How Severed Are We?

Do you wonder what it would be like to live two lives and  not remember what the other life is like? Look no further! Severance is the show for you. Severance is one of the most original shows to come out of the last ten years. The whole premise of the show is that a company promises the ultimate work-life balance. You can have two different selves: one who remembers your life inside of work and one who remembers your outside life. You can have the perfect work-life balance. One life will not interfere with the other. How they accomplish this is through a process called severance. Severance is a surgical operation in which your mind is split into two memories; one memory is for your work self and the other is for your domestic self. The show follows characters who are trying to figure out what the evil company Luman is doing. The show really puts into perspective the idea of work-life balance. In one sense we don't want to bring work stuff home and home stuff to work. On the surface, that sounds good, yet what if we took it too far? What if we started to separate the world completely? What if we over compartmentalized our lives?

Severance is a warning about how we have tried to sever ourselves not just in the workplace but our entire lives. We live in a compartmentalized world where we put on a different face based upon our role in a context, and the separate worlds do not interact at all. We are becoming accustomed to this severed life. We try to put on a new face in every situation. In reality we are hiding who we are. Sometimes we do not even recognize ourselves. What do we do about the severing of ourselves, where we don't allow each part of ourselves to be made whole? Where do we find wholeness?    
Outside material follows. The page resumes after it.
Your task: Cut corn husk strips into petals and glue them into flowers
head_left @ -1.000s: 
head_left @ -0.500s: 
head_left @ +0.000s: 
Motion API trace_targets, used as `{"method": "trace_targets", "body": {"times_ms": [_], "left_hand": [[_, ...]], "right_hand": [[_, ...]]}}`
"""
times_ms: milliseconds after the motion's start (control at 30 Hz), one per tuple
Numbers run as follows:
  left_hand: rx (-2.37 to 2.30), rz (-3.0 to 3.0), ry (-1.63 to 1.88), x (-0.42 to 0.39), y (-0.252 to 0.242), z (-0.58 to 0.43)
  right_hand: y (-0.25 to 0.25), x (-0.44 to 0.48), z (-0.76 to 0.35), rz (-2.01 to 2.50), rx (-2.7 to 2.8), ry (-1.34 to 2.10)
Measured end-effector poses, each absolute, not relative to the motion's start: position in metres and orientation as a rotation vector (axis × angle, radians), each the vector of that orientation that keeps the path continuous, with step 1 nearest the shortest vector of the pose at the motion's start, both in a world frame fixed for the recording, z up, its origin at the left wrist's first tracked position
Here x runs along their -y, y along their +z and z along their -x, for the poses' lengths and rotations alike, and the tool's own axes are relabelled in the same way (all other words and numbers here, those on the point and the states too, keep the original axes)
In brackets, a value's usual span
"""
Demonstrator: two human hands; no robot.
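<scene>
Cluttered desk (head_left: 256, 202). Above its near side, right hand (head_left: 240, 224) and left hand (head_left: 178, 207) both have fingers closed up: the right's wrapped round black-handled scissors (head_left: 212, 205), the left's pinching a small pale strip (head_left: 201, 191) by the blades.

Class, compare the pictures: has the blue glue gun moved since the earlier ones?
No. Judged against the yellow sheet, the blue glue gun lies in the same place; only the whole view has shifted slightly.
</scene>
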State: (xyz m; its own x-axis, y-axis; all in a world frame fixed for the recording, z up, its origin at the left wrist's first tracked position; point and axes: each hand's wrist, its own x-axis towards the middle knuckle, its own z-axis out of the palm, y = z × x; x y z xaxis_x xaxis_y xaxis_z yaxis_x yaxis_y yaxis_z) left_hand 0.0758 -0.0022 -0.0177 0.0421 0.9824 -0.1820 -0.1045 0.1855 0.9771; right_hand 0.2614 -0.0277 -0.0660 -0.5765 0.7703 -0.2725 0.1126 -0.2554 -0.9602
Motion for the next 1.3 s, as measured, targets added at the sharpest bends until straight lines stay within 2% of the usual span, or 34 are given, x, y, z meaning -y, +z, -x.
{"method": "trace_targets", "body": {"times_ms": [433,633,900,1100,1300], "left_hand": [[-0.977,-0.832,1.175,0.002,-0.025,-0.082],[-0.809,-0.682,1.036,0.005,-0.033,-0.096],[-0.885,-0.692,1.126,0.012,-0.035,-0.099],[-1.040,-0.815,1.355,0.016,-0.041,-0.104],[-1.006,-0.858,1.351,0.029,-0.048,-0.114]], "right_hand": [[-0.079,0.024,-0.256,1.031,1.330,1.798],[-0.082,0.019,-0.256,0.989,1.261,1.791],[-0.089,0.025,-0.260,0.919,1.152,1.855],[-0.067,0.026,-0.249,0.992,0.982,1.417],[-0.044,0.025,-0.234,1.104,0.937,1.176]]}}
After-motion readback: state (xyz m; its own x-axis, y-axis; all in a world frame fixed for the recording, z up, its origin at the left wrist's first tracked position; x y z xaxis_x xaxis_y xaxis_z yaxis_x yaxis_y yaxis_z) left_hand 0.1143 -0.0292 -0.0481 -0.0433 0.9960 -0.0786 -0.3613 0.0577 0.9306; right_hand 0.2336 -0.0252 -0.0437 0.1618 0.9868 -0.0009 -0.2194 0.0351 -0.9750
The path to wholeness for the follower of Jesus is Christ himself. In the book of Romans, Paul says that we have a sinful nature, one that is bent to sin, yet we also have a nature that is inclined to be good. We are severed. At the end of Romans 7, Paul says that he is, in his mind, a slave to the law of God and, in his sinful nature, a slave to the law of sin. Is that the end? Are we just to remain severed humans, struggling with sin? Paul does not end there. In Romans 8, Paul says that in Christ we are no longer condemned; we are free from the law of sin and death and are invited to live in the law of the Holy Spirit. We don't have to live severed anymore. In Christ, we don't have to be divided; our whole life can be under the umbrella of the grace of God, and this is sanctification. Life in the Spirit is not divided but made whole. All of ourselves and every aspect of our life can be made sacred, even our work self. There is no place where the work of Christ cannot touch. The whole person is impacted by the gospel, not just part of us but all of ourselves. In Christ we are severed no longer.